Apple MacBook (2016) review: Small and even more perfectly formed

Apple MacBook 12-inch (2016): Design

Another thing that hasn’t changed is the fanless design. Apple has replaced the old Core M with a range of different Skylake Core M options; I was sent the model with the Core m5-6Y54, but there are also faster Core m7 and slower m3 models. All the new models are fanless, meaning they retain the MacBook’s “no moving parts” approach.

Even the trackpad doesn’t move – although you’ll think it does. As with all Apple trackpads these days, it’s big and feels great, employing Apple’s ingenious Force Touch system. Press down on the trackpad, and sensors inside detect pressure is being applied; electromagnets then provide haptic feedback, which makes it feel as if the trackpad is being pressed downwards physically.

It’s a spooky feeling when, after using the trackpad for a while, you try pressing down on it when the machine is turned off and realise it’s just a solid, immovable piece of glass.

The keys on the keyboard do move, although, as with the previous version, this is something that’s likely to polarise opinion. In a move designed to slim down the physical thickness of the keyboard, there’s significantly less travel here than on conventional laptop keyboards.

Apple MacBook (2016) top down view

The best advice I can give is to try this keyboard before you run out and buy a MacBook. Either you’ll find it perfectly acceptable – some people I’ve talked to even prefer it – or you’ll react with visceral hatred towards it and want to throw the machine out of the window every time you use it.

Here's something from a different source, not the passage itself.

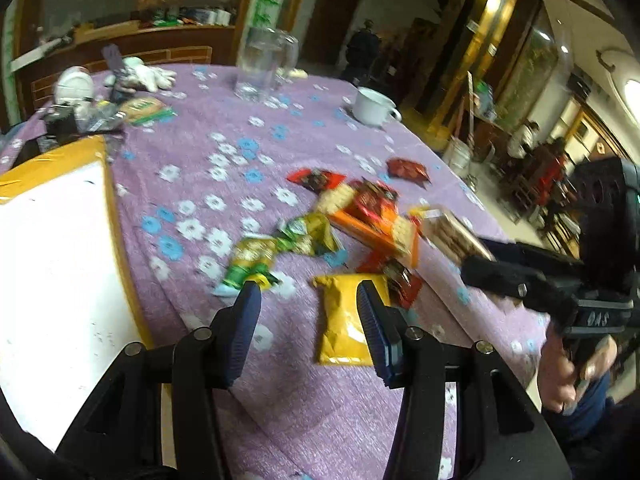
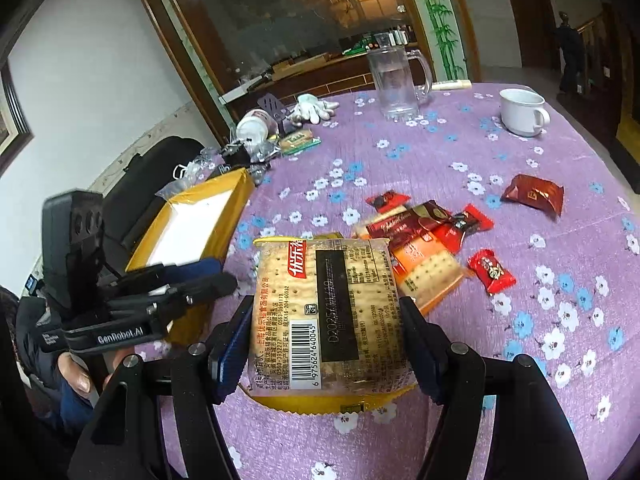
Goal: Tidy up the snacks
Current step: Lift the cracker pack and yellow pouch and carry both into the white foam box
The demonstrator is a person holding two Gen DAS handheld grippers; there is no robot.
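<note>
1. Purple flowered tablecloth underneath everything in the left wrist view, scattered with snack packets.
2. Left gripper hovering low, jaws parted and empty; nothing pinched between the blue pads.
3. Yellow chip bag lying flat just past the right-hand pad, partly hidden behind it, not gripped.
4. Green snack packets crumpled beyond the left-hand pad; red and orange wrappers heaped further out.
5. Open yellow-edged box with a white floor filling the left side, close by, probably the collection point for the snacks.
6. Right gripper reaching in from the right edge, carrying a pack of crackers above the pile; a hand on its handle.
7. Seen from the right wrist: right gripper clamped on the cracker pack, one pad on each long side, barcode face up.
8. Pack held clear of the cloth, lengthwise along the fingers, likely so as to keep the brittle crackers flat and unbroken during carrying.
9. Yellow bag edge peeping out beneath the pack, on the cloth.
10. Box off to the left, well apart from the pack; left gripper between them, near the box corner.
11. Red candy wrappers, a dark red pouch and an orange cracker packet not yet collected; a glass mug and a white cup standing at the far side.
12. Judgement: carrying stage, most sorting yet to do.
</note>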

The other big controversial feature of the MacBook range concerns physical connectivity. Basically, there’s a single USB Type-C port, a headphone/mic jack – and that’s it. The USB Type-C port charges the laptop and provides all the connectivity bar audio. And yes, that means you can’t connect a peripheral and charge the machine at the same time without using some kind of multi-port dongle.

Lots of people use their laptops without ever connecting anything to them, but if you’re the sort of person who likes to plug in an external keyboard, mouse and monitor when you’re using your laptop at your desk, be aware that you’ll need to budget extra cash for connectors. The USB Type-C standard is clearly the future, and the advantages of using it are obvious, but having only a single port makes life more difficult than it should be.

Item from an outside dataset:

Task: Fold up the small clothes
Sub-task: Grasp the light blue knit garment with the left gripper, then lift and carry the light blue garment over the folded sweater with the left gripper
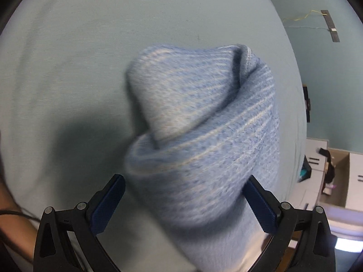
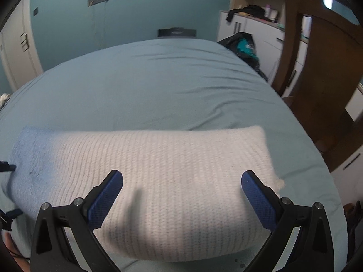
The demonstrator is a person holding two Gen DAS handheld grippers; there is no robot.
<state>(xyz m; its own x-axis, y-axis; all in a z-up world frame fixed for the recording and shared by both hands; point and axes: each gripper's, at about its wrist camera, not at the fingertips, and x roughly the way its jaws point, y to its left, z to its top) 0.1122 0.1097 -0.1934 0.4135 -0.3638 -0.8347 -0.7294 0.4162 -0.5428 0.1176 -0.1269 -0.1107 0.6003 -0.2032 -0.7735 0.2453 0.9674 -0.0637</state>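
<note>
L gripper [image 1: 181,201]: jaws wide apart, blue knit [image 1: 204,136] bunched and twisted between them, touching the R pad [image 1: 261,206], clear of the L pad; not clamped. Knit is motion-blurred, so can't tell if it's lifted or resting on the bed [image 1: 79,56].
R gripper [image 2: 181,195]: jaws wide apart, holding nothing, over the knit [image 2: 158,181] lying flat across near part of bed [image 2: 158,79]; looks white here, blue at L end.
Containers: cardboard box [image 1: 340,181] far R in L view, contents unclear. Black bag [image 2: 242,45] beside bed's far R corner, teal item showing in it.
</note>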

Apple MacBook 12-inch (2016): Performance

Here’s the good news: the 2016 MacBook is definitely faster than its predecessor. Our benchmarks showed it to be around 10% quicker than the previous model. The bad news is it isn’t noticeable in day-to-day use. It’s slower than any other currently available Mac we’ve benchmarked, and on a par with the Dell XPS 12.

That said, subjectively, it’s fine for light work. I used the MacBook for editing Office documents, web browsing, a bit of photo editing and some (very) light video and audio editing and it performed perfectly well. If you spend all your time in Photoshop or CAD applications, this is not the Mac for you, but, if you do that, what on earth are you doing considering a machine with a 12in screen?

Apple MacBook (2016) keyboard closeupHowever, one big change is the battery life. I’ve used the MacBook for a year as my main machine, and I’ve always been a little disappointed with the battery life. Starting at 9am, I usually get to 2pm or 3pm before looking desperately for my charger; it isn’t quite the all-day experience I like.

Our tests on the last model delivered 7hrs 10mins of battery with Wi-Fi off and the screen turned down to 120cd/m2. This time round, that figure improved to a far more impressive 10hrs 12mins – a significant improvement. The new MacBook might not make it all the way to 5pm, but it gets a whole lot closer than its older sibling.

Apple MacBook 12-inch (2016): Verdict

The MacBook answers the question, “What would happen if you mated a MacBook Air with an iPad?”. It’s a Mac, running OS X, but the design and feel of the product is heavily influenced by the iPad. It’s the first Mac I’ve used where OS features that have been ported over from iOS, such as full and split-screen apps, actually make sense.

And, with the 2016 model, the MacBook is better than ever. It delivers a significant uplift in battery life, a minor but welcome increase in performance and, for those who want everything in Rose Gold, wider colour options. It’s an iterative improvement, but iterative improvements can turn good products into truly great ones. Iteration, not revolution, is the most important force in technology today.

It feels like a design that has pushed a little bit further than the underlying technology wants to go

Like the original Apple MacBook Air, however, it feels like a design that has pushed a little bit further than the underlying technology wants to go. Just a little bit more performance, and maybe an extra USB Type-C port, would make the Air as redundant as the Air made the 2008 version of the MacBook. It took three years for the Air to effectively replace the MacBook as Apple’s low-end Mac. Perhaps it’s too much to expect the new MacBook to replace the Air in only a year.

Should you buy one? If your needs are relatively light, and if you value design and portability over everything else, then you’ll love the MacBook. But you’ll also find yourself grimacing occasionally when you release you’ve left the vital dongle you need to connect a monitor and power simultaneously at home. Thankfully, at least with this generation, you’ll get closer to all-day battery life from it.